On the 7th of May 2015, the UK Conservative party won the British general election outright, conquering a majority of 331 of 650 parliamentary seats to Labours 232. None of the major pollsters predicted this outcome. Their research generally pointed to a hung parliament with a slight advantage to the Conservatives over Labour.
Unsurprisingly, this divergence stirred up an inflamed debate about how the pollsters could get it so wrong (here from BBC) and how such mistakes can be avoided in the future (here from the British Polling Council).
Why is this relevant to big data projects?
Big Data is a key technology for democratising and accelerating access to multiform data and making better decisions (here for the Capgemini point of view).
The similarities between a poll and a big data project may not be apparent; however a poll is actually a “small” big data project. It ingests multiform data (telephone and web surveys, political, socio-demographic and geographic information), distils it (produces a forecast within a confidence band) and enables decision making (e.g. how to tweak a political campaign).
In fact, there are some important lessons to be learned from the polls debacle...
Don’t fall in love with black boxes
Make sure you clearly understand which data are being used to inform decisions and how they are “distilled”. Excessive trust in advanced analytic algorithms and machine learning can bring sour surprises.
For example, not knowing exactly what is the bias induced by using "web-polls" in which the responding population is self selected, might have had significant consequences on the accuracy of the forecasts even when using sophisticated methodologies to correct the bias
Be realistic in setting the scope and expectations of the insights that your projects can create, and make sure all stakeholders understand them.
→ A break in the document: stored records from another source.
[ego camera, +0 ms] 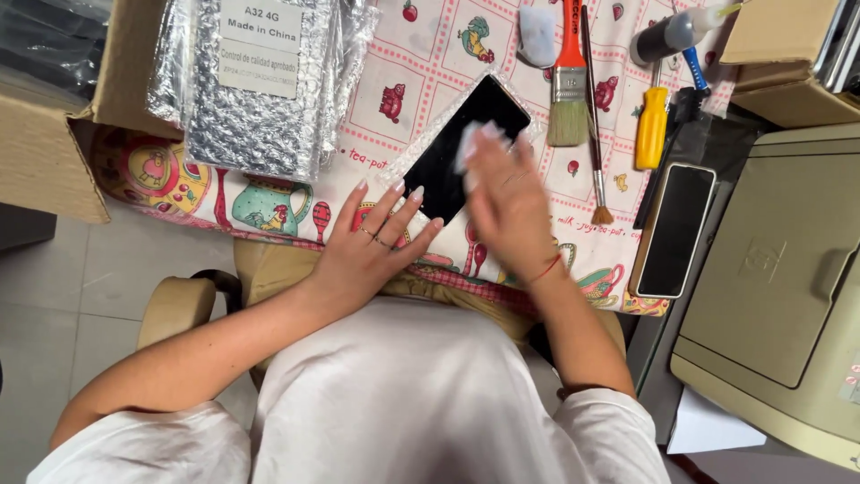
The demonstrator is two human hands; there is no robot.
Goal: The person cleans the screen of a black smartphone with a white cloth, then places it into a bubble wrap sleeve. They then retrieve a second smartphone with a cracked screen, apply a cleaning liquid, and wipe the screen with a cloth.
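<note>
The black phone screen panel (461,143) lies diagonally on the patterned tablecloth (421,63), near the table's front edge and directly ahead of the person. The right hand (506,193) rests on the panel's right side with its fingers closed on a small white wipe (470,143), pressing it against the glass; the hand is motion-blurred. The left hand (372,242) lies flat with fingers spread apart, its fingertips touching the lower left edge of the panel and holding nothing. Just right of the panel lies a flat paintbrush with an orange handle (567,76), and beside it a thin round-tipped brush (594,125) lies roughly parallel. Further right are a yellow-handled screwdriver (652,125), a blue-handled tool (694,72) and a dark bottle with a white nozzle (672,34) lying on its side. A second phone (674,229), screen dark, sits at the right table edge. A small whitish pad (537,34) lies at the top. To the left, a stack of silver foil bubble pouches (260,90) rests against a cardboard box (63,134). A beige machine (779,278) stands at far right.
</note>
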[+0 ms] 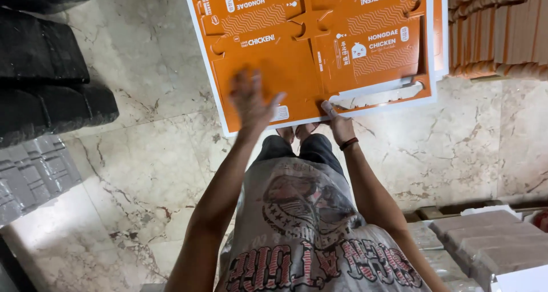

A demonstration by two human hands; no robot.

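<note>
On the marble floor (142, 155), just past the person's feet, lies a big orange printed cardboard sheet (297, 58), a die-cut blank for a box, resting flat on top of more sheets of the same kind whose white edges show at its near and right sides. The left hand (251, 101) hovers over the near left part of the sheet, fingers spread and open, blurred by motion, so I cannot tell whether it touches the card. The right hand (339, 124) rests at the sheet's near edge, to the right of the left hand, its fingers pressed together on the white border; whether it pinches the edge or merely pins it is hard to say. A dark band circles that wrist.

To lift one sheet cleanly, I would judge it best to keep the right hand holding the near edge, slide the left palm flat to part the top sheet from those beneath, and raise it evenly, since thin card of this width will sag and crease at its cut lines if picked up by one corner.

The sheet is bright orange with white lettering, wavy line patterns and small cartoon marks, scored into panels with notched tabs and one long curved slot near its right near corner. Beyond its right side stands a pile of brown folded cartons (496, 29); to its left sit black bundles (45, 58).
</note>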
The possibilities of Big Data are enormous, but the constraints of actual systems and data are real.
The more realistic the expectations, the less likely someone will end up eating up their own hat.
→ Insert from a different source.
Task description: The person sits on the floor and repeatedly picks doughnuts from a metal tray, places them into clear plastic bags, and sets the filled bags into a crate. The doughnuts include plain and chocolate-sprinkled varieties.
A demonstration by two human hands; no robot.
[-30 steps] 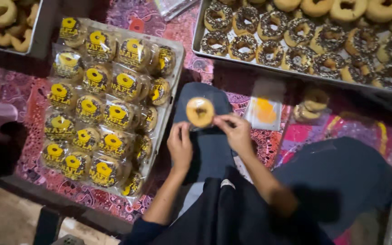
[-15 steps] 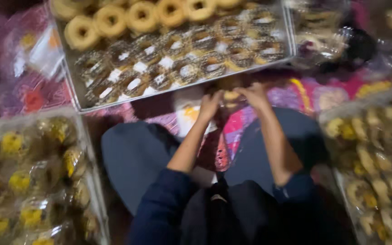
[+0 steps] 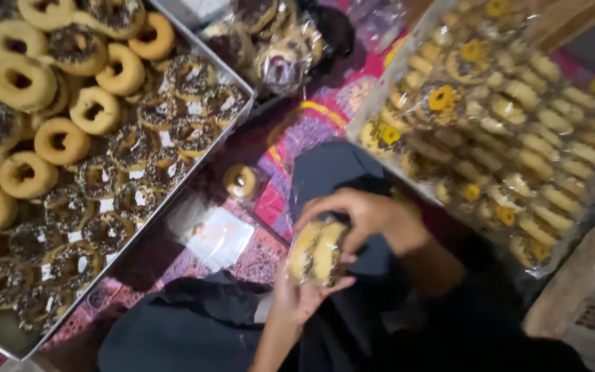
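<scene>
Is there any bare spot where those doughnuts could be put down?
One bare patch: patterned cloth between the tray and the person's knee, around a lone doughnut. The tray and the wrapped stack are crowded; both hands hold doughnuts.

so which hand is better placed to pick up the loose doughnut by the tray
Probably the right hand: it sits nearer the loose doughnut and only rests on top of the held doughnuts, which the left hand cradles from below.

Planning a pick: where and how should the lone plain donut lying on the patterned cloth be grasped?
Grip the lone donut across its outer rim, coming straight down from above. It lies flat with the hole up, apart from the metal tray, so opposite rim edges look reachable.
</scene>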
Fail fast - succeed faster
Sometimes, even the most meticulously prepared projects go wrong because of sudden changes or other unexpected events.
For example, there is wide consensus that a large portion of electors made up their minds at the last minute and the turnout was lower than expected. This uncertainty could not be integrated in the models and contributed to the inaccuracy.
What to do to avoid these mistakes? Well, nothing…
Mistakes will happen. Be prepared to accept them, quickly understand the root cause of the issue and adapt your infrastructure to improve the output. Let the “Fail fast – succeed faster” mantra become part of your company’s culture.
And remember, your users are not expecting perfection – they are expecting you to get it right ASAP.
And if you don’t believe me – I can organize a poll to demonstrate it.